Felicitas Morhart on Luxury, Value, & the Human Desire Behind It

Felicitas Morhart joins Jad Comair to explore the psychological forces behind luxury. From the "peacock effect" to artificial scarcity, discover why humans assign value to prestige and how our perception of "worth" is evolving in a digital age.

In this episode of Immortal Capital, Jad Comair sits down with Felicitas Morhart, founder of the Swiss Center for Luxury Research, to explore a world where value is as much about perception as it is about price. Morhart has dedicated her career to understanding why people spend, collect, and care, uncovering the psychological and social forces that make certain brands, objects, and experiences endure while others fade.

This is not a discussion about market trends or balance sheets. It is an exploration of behavior, emotion, and the invisible rules that govern how we assign worth. Morhart offers insights into a universe where luxury is both a signal and a strategy and where scarcity can be natural or carefully curated to maintain desirability.

Understanding the psychology of luxury

Luxury is rarely about function. Morhart compares it to the peacock with its enormous tail, biologically inefficient yet a clear signal of fitness and capability. Similarly, luxury goods communicate wealth, status, and identity. They serve evolutionary, social, and personal purposes. People buy certain items to prove success to themselves, to signal power to others, or to belong to a selective community. Every object, from a rare watch to a unique experience, carries meaning beyond its material value.

Morhart traces her own fascination with luxury to her family. Her grandmother was an opera singer while her parents were rooted in mathematics and research. That blend of glamour and discipline inspired her to study how aesthetics and emotion intersect with rational decision making.

Scarcity as a driver of desire

In the luxury world, what is not available is often more valuable than what is. Morhart explains that brands like Hermès deliberately limit production to preserve exclusivity. Other brands that flood the market risk losing prestige. Scarcity extends beyond products to experiences, such as highly curated events or exclusive travel. These moments may not last, but the emotional impact can be lasting.

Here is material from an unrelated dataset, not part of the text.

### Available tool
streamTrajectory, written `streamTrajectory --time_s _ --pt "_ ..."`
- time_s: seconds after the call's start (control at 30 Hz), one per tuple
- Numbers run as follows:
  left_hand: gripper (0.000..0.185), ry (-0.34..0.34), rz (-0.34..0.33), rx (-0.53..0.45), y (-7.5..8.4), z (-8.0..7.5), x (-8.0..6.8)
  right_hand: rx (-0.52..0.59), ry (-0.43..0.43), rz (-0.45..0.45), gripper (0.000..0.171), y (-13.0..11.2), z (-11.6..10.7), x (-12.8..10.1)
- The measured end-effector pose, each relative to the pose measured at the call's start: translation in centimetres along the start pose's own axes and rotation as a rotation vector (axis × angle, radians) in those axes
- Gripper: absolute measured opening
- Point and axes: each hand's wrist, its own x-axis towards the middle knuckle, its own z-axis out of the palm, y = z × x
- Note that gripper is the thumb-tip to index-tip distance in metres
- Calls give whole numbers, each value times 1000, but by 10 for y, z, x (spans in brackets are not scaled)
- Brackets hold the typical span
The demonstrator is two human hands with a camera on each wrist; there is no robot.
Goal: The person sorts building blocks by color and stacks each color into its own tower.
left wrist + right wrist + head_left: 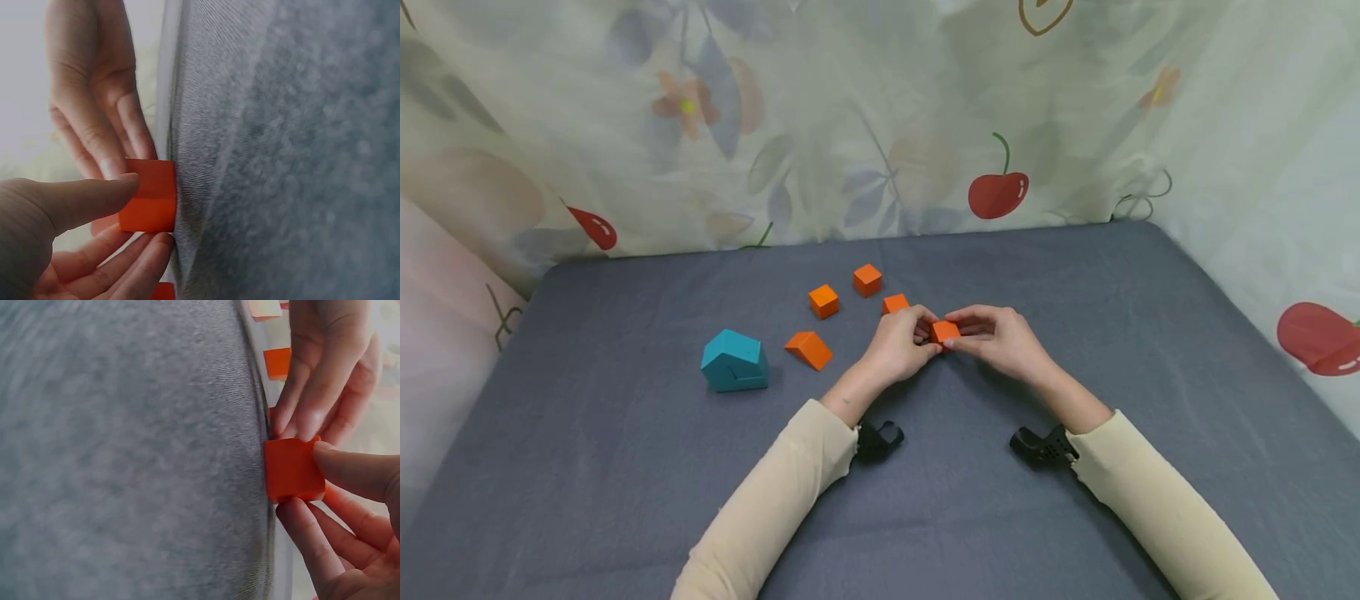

Generational change is shifting the landscape. Younger consumers combine aspiration with pragmatism, sometimes seeking replicas or prioritizing experiences over possessions. Luxury is no longer simply about owning something rare. It is about being part of a social signal, enjoying moments that cannot be replicated, and participating in a culture of status and taste.

The future of value

Technology and society are reshaping luxury in ways that may surprise. Morhart suggests that AI, body enhancement, and longevity technologies could redefine what is considered exclusive or desirable. Yet the core drivers remain consistent: autonomy, control, and social positioning. Luxury continues to be about signaling, even as the objects and methods evolve.

In this conversation, Morhart also highlights the limits of machines. Creativity, embodied experience, and the subtle judgments of humans remain difficult to replicate. Luxury is a lens into our psychology, revealing why we invest in certain objects and experiences and what those choices say about who we are.

This episode of Immortal Capital is a deep dive into the forces behind luxury, the behaviors that shape desire, and the future of value in a rapidly changing world. For anyone curious about why humans pay more than reason dictates, why scarcity drives fascination, and why certain experiences endure, this conversation is essential viewing.